» REQUIREMENT
The expected answer is the set of lines in the data below between the line holding "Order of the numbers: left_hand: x" and the line holding "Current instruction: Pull", inclusive, written out exactly.

» DATA FOR REVIEW
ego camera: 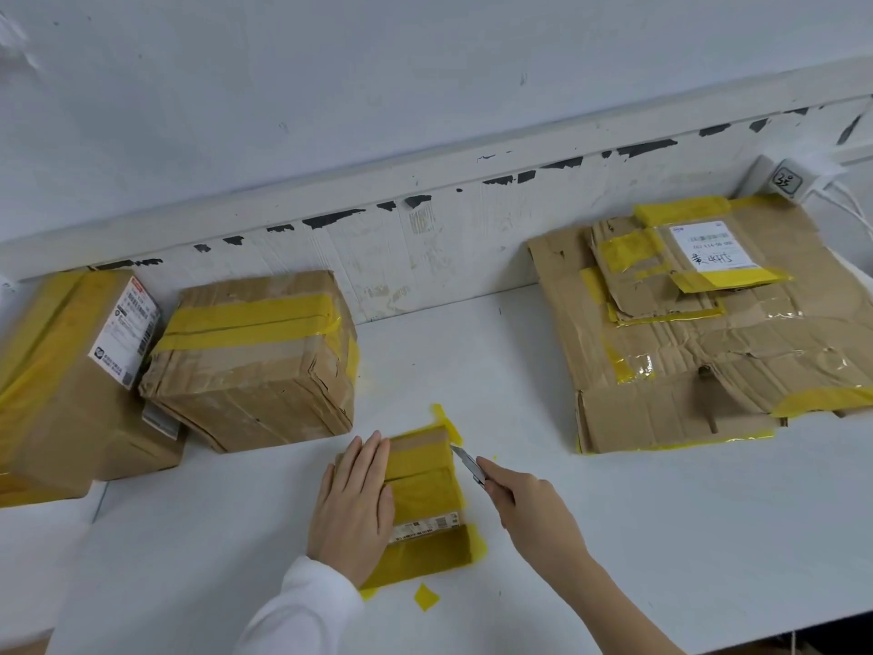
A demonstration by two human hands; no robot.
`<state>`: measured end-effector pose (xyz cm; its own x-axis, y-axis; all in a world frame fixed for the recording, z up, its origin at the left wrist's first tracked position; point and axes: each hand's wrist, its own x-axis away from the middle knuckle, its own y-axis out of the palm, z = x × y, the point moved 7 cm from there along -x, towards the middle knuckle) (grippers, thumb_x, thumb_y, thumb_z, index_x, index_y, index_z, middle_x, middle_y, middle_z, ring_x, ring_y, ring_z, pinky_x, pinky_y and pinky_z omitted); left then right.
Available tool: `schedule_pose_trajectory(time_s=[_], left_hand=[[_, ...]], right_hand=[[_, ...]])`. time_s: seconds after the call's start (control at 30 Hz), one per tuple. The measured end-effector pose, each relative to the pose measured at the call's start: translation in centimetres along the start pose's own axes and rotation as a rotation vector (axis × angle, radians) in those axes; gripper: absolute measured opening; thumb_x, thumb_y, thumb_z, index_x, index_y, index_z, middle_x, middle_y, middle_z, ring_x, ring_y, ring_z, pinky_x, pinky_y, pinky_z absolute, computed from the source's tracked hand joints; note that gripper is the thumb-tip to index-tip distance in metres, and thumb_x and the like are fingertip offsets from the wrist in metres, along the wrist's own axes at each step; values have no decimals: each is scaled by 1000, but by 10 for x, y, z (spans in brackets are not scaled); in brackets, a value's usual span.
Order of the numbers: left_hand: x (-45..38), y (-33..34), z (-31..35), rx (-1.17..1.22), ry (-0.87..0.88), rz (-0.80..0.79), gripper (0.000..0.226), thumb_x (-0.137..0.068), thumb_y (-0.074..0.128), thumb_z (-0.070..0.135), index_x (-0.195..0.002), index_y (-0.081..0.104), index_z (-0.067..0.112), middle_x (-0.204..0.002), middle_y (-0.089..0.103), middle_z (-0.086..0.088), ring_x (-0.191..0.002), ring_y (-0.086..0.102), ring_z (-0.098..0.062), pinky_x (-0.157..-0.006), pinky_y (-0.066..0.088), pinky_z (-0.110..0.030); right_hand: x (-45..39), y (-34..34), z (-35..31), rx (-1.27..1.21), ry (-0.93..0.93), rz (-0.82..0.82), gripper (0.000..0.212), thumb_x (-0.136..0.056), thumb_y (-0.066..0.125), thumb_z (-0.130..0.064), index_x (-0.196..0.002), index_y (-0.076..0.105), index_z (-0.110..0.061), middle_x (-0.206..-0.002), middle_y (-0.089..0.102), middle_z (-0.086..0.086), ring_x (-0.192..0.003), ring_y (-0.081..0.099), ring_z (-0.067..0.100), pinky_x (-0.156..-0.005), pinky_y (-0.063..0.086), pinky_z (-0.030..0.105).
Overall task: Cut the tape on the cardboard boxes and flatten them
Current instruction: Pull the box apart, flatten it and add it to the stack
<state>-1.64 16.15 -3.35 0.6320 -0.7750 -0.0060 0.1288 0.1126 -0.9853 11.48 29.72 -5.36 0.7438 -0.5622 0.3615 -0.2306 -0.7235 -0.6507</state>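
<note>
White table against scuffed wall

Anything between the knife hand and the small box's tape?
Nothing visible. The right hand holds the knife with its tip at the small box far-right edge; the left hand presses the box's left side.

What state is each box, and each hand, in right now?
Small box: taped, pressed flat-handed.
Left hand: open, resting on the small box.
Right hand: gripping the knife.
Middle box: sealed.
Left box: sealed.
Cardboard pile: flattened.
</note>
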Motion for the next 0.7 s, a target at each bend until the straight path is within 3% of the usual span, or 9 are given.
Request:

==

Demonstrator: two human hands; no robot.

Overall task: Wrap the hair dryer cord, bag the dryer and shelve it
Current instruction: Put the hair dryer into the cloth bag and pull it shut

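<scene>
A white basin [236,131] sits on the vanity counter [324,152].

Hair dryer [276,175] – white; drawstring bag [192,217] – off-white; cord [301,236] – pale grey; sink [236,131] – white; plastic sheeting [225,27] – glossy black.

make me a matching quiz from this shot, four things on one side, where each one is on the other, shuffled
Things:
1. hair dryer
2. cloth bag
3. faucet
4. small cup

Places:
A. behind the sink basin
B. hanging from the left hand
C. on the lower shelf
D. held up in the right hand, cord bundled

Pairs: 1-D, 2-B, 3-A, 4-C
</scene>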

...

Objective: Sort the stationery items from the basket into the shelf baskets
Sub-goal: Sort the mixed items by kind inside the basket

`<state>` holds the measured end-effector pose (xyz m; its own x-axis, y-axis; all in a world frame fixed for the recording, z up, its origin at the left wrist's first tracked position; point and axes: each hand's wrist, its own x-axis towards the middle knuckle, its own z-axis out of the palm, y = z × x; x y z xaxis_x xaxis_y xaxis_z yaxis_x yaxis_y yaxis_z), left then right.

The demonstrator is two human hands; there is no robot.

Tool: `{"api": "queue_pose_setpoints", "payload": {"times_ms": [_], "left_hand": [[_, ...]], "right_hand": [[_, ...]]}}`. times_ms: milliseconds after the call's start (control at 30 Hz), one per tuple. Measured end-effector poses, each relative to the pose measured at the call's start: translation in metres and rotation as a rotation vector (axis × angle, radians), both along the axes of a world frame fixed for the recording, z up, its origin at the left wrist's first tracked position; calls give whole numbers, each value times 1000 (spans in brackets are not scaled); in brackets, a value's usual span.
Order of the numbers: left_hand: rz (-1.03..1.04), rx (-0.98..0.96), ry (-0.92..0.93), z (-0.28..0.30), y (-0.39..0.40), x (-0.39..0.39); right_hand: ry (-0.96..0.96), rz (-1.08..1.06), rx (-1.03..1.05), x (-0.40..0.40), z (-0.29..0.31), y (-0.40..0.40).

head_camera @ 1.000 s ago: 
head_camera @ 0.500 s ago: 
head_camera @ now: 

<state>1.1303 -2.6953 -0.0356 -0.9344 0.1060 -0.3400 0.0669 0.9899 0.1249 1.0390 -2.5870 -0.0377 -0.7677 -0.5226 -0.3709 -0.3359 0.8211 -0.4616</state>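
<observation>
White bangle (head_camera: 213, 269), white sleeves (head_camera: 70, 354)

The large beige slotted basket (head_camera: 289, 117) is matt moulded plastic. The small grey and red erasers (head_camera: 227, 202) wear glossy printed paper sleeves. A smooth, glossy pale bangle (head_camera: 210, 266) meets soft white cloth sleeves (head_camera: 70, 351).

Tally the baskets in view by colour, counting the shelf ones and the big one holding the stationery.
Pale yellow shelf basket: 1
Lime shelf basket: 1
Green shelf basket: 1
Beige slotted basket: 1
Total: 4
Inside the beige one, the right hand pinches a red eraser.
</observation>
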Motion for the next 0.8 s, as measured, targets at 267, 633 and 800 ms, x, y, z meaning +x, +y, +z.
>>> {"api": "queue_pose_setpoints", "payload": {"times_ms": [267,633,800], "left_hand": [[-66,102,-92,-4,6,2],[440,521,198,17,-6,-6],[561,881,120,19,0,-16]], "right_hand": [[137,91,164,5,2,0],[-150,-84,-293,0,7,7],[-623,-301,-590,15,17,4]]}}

» EXERCISE RESULT
Order of the numbers: left_hand: x (-45..38), y (-33..34), z (-31..35), rx (-1.17..1.22), ry (-0.87..0.88), rz (-0.80..0.79), gripper (0.000..0.226), thumb_x (-0.137..0.068), thumb_y (-0.074..0.128), thumb_z (-0.070..0.135), index_x (-0.195..0.002), index_y (-0.081..0.104), index_z (-0.067..0.112), middle_x (-0.204..0.002), middle_y (-0.089..0.103), middle_z (-0.086..0.088), ring_x (-0.191..0.002), ring_y (-0.086..0.102), ring_z (-0.098..0.062), pinky_x (-0.157..-0.006), pinky_y (-0.066..0.088), pinky_z (-0.110..0.030); right_hand: x (-45..39), y (-34..34), z (-35..31), rx (-1.27..1.21), ry (-0.93..0.93), rz (-0.82..0.82), gripper (0.000..0.212), thumb_x (-0.136..0.056), thumb_y (-0.066..0.125), thumb_z (-0.130..0.064), index_x (-0.196..0.002), index_y (-0.076..0.105), index_z (-0.110..0.061), middle_x (-0.206..-0.002), middle_y (-0.089..0.102), middle_z (-0.086..0.086), ring_x (-0.192..0.003), ring_y (-0.081..0.099), ring_z (-0.067..0.100), pinky_x (-0.156..-0.005), pinky_y (-0.063..0.086), pinky_z (-0.030..0.105).
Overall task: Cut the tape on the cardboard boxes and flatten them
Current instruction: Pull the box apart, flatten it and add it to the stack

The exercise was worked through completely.